Cinsel saldırıdan söz edilebilmesi için mutlaka bedensel temasın mevcut olması gerekir. Bedensel temas yoksa cinsel taciz akla gelmelidir.
3-Cinsel saldırının vücuda organ veya sair bir cisim sokulması suretiyle işlenmesi
Cinsel saldırının vücuda organ veya sair bir cisim sokulması suretiyle işlenmesi halinde suçun ağırlaşması hali ortaya çıkacaktır. (TCK m. 102/2). Herhangi bir vücut boşluğuna (örneğin kulağa dahi) cinsel veya diğer bir organ sokmanın yanı sıra cisim sokulması,vücuda penis,cop, salatalık,patlıcan gibi sair bir cisim sokulduğu takdirde de bu suç oluşacaktır.

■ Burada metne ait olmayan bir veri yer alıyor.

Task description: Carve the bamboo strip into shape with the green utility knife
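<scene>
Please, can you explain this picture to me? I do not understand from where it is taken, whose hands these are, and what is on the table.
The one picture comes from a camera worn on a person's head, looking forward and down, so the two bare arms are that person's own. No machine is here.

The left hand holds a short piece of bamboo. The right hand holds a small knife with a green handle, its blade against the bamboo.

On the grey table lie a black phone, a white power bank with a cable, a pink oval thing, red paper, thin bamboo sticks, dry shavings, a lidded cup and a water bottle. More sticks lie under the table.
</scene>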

4-Eşe karşı cinsel saldırı

TCK’nın 102/2-2.cümleye göre cinsel saldırı suçunun (yani vücuda organ veya sair cisim sokma eyleminin) eşe karşı işlenmesi durumunda soruşturma ve kovuşturma eşin şikayetine bağlıdır.Şikayetçi olan eşin daha sonra şikayetinden vazgeçmesi mümkündür.Soruşturma aşamasında şikayetten vazgeçme olması durumunda kovuşturmaya yer olmadığına karar verilecektir. Buna karşılık dava açılmış ise ve kovuşturma aşamasına şikayetten vazgeçme olursa düşme kararı verilecektir.
5-Suçun Manevi Unsuru
Cinsel saldırı suçu kasten işlenebilen bir suçtur. Fail, davranışının cinsel mahiyette olduğunu bilerek ve isteyerek hareket etmelidir. Bilerek ve isteyerek gerçekleştirilmeyen temaslar (Örneğin kalabalık insan grubunun olduğu durakta otobüse veya tramvaya binerken başka birinin vücuduna temas edilmesi) suç oluşturmayacaktır. Ancak burada da temasın bilerek ve isteyerek yapılıp yapılmadığının ortaya konulması önem arz edecektir.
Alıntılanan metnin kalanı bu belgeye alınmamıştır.